_Brief_
Only the text of the records, copied exactly, is wanted; no pictures.

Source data
——————————
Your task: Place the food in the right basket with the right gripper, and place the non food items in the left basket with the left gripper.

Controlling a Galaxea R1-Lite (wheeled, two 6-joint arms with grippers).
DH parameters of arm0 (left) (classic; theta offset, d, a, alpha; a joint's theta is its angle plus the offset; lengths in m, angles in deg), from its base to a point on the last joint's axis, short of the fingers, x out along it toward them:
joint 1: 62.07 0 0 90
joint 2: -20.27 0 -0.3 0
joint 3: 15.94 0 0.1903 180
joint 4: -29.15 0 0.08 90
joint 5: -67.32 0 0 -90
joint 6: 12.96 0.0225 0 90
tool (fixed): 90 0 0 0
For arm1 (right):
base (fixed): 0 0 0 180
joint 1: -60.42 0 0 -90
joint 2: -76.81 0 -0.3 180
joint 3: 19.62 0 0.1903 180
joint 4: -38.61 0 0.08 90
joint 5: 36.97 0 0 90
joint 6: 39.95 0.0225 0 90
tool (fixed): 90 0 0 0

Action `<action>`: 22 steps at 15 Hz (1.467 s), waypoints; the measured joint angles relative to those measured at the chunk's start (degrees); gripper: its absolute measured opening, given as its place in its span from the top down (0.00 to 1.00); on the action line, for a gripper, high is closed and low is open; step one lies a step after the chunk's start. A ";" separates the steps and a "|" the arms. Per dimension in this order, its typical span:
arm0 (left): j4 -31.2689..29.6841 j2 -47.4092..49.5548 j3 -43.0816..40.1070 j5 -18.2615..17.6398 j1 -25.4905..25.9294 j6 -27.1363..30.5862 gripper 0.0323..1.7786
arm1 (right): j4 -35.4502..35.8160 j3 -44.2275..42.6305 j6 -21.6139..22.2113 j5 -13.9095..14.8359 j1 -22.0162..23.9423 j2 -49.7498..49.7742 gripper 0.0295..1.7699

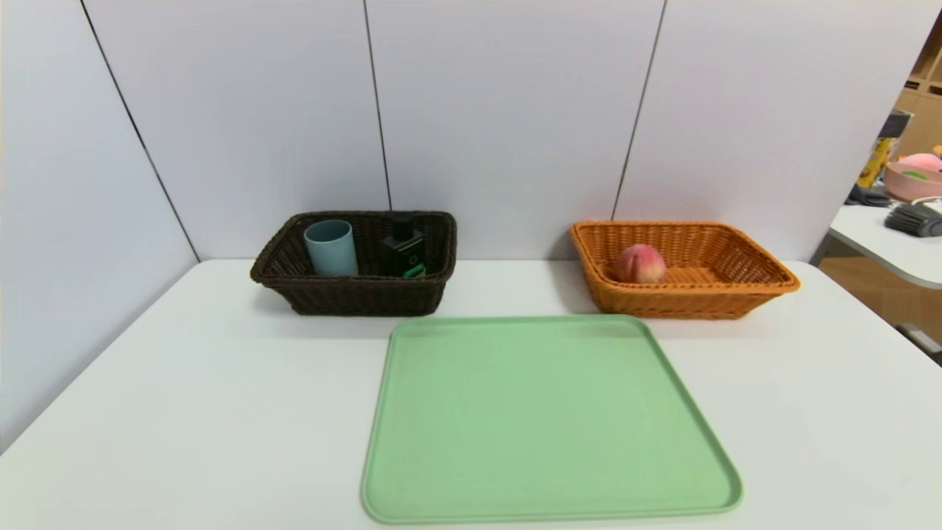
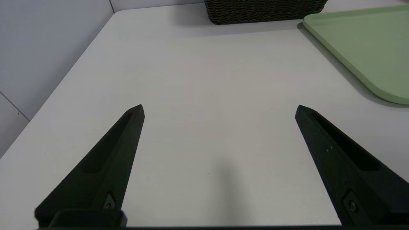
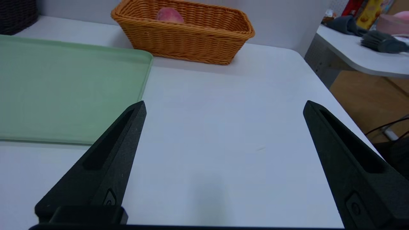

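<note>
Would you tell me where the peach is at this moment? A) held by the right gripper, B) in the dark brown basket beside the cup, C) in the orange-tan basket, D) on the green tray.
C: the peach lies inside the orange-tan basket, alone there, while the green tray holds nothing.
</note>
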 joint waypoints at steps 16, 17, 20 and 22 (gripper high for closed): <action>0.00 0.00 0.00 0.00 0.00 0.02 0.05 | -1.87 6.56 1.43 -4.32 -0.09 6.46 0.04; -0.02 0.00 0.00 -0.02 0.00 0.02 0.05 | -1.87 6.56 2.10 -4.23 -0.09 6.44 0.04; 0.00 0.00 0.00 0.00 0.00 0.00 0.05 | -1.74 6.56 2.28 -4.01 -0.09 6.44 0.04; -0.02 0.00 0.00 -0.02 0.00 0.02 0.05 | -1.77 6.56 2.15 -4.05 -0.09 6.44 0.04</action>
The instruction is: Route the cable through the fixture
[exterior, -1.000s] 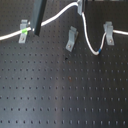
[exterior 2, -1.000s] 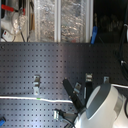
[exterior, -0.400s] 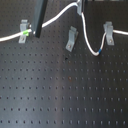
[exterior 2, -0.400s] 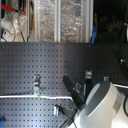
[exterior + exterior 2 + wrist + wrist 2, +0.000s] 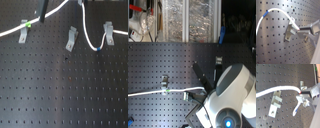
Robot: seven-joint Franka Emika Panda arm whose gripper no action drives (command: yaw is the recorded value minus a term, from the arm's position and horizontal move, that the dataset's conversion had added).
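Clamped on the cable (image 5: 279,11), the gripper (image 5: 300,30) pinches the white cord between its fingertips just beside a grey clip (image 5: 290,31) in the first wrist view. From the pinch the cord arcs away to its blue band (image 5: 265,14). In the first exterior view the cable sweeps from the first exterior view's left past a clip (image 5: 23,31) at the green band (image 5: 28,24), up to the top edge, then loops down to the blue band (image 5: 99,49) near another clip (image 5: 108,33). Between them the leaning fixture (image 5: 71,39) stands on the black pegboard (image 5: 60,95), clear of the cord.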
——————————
_Exercise answer_
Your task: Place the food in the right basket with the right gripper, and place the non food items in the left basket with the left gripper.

Controlling a Galaxea R1-Lite (wheeled, two 6-joint arms with grippers).
DH parameters of arm0 (left) (classic; theta offset, d, a, alpha; a joint's theta is its angle plus the offset; lengths in m, angles in deg), from its base to a point on the last joint's axis, short of the fingers, x out along it toward them:
joint 1: 62.07 0 0 90
joint 2: -20.27 0 -0.3 0
joint 3: 15.94 0 0.1903 180
joint 4: -29.15 0 0.08 90
joint 5: -67.32 0 0 -90
joint 6: 12.96 0.0225 0 90
tool (fixed): 90 0 0 0
For arm1 (right):
base (fixed): 0 0 0 180
joint 1: -60.42 0 0 -90
joint 2: -76.81 0 -0.3 180
joint 3: 19.62 0 0.1903 180
joint 4: -38.61 0 0.08 90
joint 5: 36.97 0 0 90
joint 6: 39.95 0.0225 0 90
tool (fixed): 90 0 0 0

Action `<action>`: 22 steps at 15 Hz (1.467 s), waypoints; the measured joint angles relative to those measured at the chunk's start (degrees); gripper: its absolute measured opening, given as its place in its span from the top down (0.00 to 1.00); on the action line, for a gripper, high is closed and low is open; step one lies a step after the chunk's start. A ";" separates the steps and a "|" the arms. Per dimension in this order, its typical span:
arm0 (left): j4 -31.2689..29.6841 j2 -47.4092..49.5548 j3 -43.0816..40.1070 j5 -18.2615..17.6398 j1 -25.4905..25.9294 j6 -27.1363..30.5862 gripper 0.0323..1.7786
arm1 (right): j4 -35.4502..35.8160 j3 -44.2275..42.6305 j6 -21.6139..22.2113 j5 -13.9095..14.8359 j1 -22.0162..23.9423 j2 -49.7498..49.7742 gripper 0.0295..1.7699


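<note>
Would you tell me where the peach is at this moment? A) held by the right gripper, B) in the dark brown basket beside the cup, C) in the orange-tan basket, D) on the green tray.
C: the peach lies inside the orange-tan basket, alone there, while the green tray holds nothing.
</note>
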 joint waypoints at steps 16, 17, 20 and 22 (gripper high for closed): <action>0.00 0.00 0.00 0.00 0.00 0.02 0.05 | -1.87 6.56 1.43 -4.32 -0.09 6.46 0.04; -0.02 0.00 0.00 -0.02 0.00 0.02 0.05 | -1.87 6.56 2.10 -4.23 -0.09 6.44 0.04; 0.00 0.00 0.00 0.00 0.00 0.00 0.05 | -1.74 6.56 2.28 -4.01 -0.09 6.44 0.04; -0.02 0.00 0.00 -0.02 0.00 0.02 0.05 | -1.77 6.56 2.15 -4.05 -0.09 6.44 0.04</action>
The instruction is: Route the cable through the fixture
[exterior, -1.000s] 
[exterior 2, -1.000s] 
[exterior, -0.400s] 
[exterior 2, -0.400s] 
[exterior + exterior 2 + wrist + wrist 2, +0.000s] 
Robot: seven-joint Franka Emika Panda arm whose gripper no action drives (command: yaw is the recorded value minus a term, from the arm's position and horizontal move, that the dataset's conversion had added).
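Clamped on the cable (image 5: 279,11), the gripper (image 5: 300,30) pinches the white cord between its fingertips just beside a grey clip (image 5: 290,31) in the first wrist view. From the pinch the cord arcs away to its blue band (image 5: 265,14). In the first exterior view the cable sweeps from the first exterior view's left past a clip (image 5: 23,31) at the green band (image 5: 28,24), up to the top edge, then loops down to the blue band (image 5: 99,49) near another clip (image 5: 108,33). Between them the leaning fixture (image 5: 71,39) stands on the black pegboard (image 5: 60,95), clear of the cord.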

That completes the answer.